The study comes at a time when travelers are routinely handing over sensitive credentials — from passports to driver's licenses — to rent a car, board a flight, or access an Airbnb. But that convenience comes with mounting risk. AI-enhanced fraud is not only more sophisticated, it’s scaling faster than many security protocols can adapt.


A staggering 69% of respondents now believe AI-driven identity fraud is a more serious threat than traditional methods. And while that sentiment signals anxiety, it also shows a public increasingly attuned to the shifting nature of digital threats.


Still, consumers aren’t just sounding alarms — they’re recalibrating their own behaviors. Jumio’s report found that 74% of global travelers are now willing to spend extra time on identity verification if it improves security. That’s up from 71% in 2024. A similar attitude persists in the sharing economy, though with a slight pivot from “a lot more time” to “a little more time” — a subtle but telling desire for visible protection without excessive friction.
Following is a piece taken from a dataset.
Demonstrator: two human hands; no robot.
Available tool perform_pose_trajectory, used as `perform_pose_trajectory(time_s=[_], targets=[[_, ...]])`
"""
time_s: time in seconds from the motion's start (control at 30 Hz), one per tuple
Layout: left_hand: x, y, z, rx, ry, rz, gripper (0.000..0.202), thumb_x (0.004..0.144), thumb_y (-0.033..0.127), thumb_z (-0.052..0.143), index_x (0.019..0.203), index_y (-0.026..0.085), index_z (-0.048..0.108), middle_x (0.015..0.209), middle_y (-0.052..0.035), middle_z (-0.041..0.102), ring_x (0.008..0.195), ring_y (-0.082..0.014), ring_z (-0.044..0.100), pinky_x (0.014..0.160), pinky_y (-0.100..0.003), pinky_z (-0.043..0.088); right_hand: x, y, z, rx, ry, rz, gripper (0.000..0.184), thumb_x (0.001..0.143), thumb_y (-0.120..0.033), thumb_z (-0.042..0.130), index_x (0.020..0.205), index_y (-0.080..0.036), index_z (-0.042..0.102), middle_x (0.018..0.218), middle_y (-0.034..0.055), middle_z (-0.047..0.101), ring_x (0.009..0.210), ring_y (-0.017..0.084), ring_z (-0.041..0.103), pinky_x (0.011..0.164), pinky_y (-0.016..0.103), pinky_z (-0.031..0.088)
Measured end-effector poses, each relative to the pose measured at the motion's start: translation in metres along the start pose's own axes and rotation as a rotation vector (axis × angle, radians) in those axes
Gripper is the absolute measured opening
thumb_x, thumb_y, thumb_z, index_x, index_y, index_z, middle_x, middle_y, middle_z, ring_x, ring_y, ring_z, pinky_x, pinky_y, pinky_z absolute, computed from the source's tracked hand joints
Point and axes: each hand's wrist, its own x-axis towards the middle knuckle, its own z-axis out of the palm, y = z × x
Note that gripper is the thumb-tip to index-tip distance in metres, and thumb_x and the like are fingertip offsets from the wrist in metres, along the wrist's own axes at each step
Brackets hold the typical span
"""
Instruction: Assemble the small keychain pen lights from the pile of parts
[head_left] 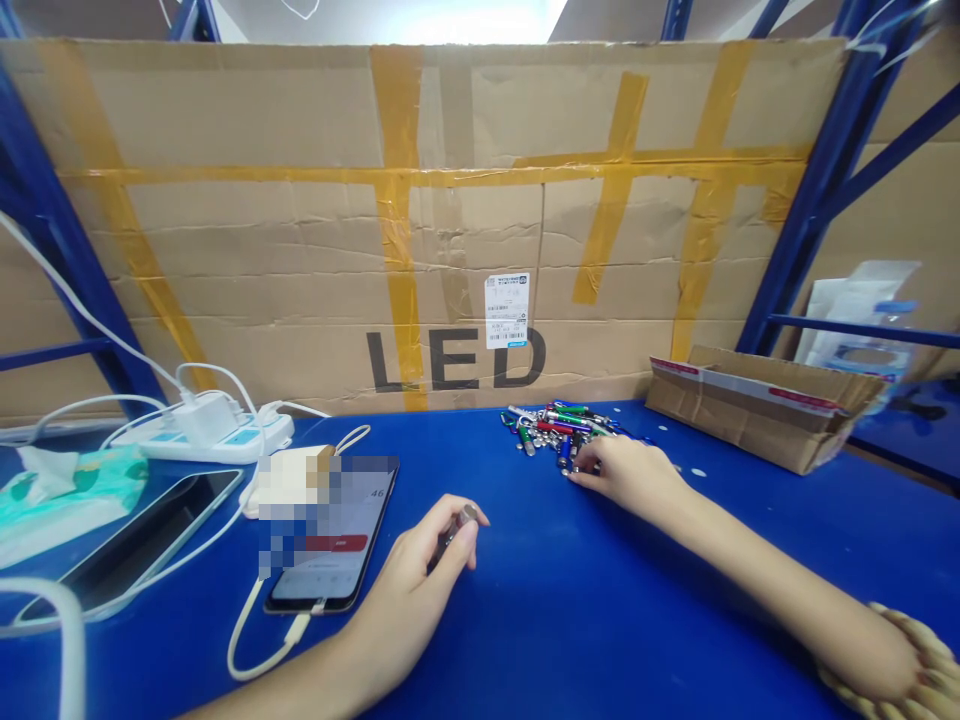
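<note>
My left hand is closed around a small dark metal tube, like a keychain flashlight body, and its round silvery end pokes up between thumb and fingers. To the right and farther back lies a loose pile of small coloured metal tubes with clips, in green, red, blue and silver, that look like keychain flashlights. At the near right edge of this pile is my right hand, fingers curled and thumb and fingertips pinched low by the tabletop. What they hold is too small to make out; a blue tube lies beside the fingertips.
A phone with a lit screen and plugged-in cable lies left of my left hand, partly blurred out. Behind it are a second phone, a tissue pack and a power strip. An open cardboard tray stands back right; a large carton walls off the back.
</note>
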Motion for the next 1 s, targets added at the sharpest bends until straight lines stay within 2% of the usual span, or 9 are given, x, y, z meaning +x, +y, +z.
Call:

Even in high-risk sectors like banking, consumers appear more security-conscious: 80% said they’re willing to spend additional time verifying their identity on financial platforms.


“Whether it’s an evacuation plan or a safe in every hotel room, the travel and hospitality industry know how to build the structures and processes customers need to feel safe,” said Bala Kumar, chief product and technology officer at Jumio. “Now customers expect the same level of care for their personal data. But travel and hospitality businesses can’t keep layering traditional protections on already complex processes — they need new solutions and technologies to balance convenience with protection, even as AI-powered scams evolve.”


The implications for the travel sector are profound. High-trust, low-friction onboarding is no longer just a UX design challenge — it’s a frontline defense against a growing wave of machine-driven deception. And as Jumio’s study makes clear, the stakes are no longer theoretical. For millions of travelers worldwide, digital identity is the new passport to peace of mind.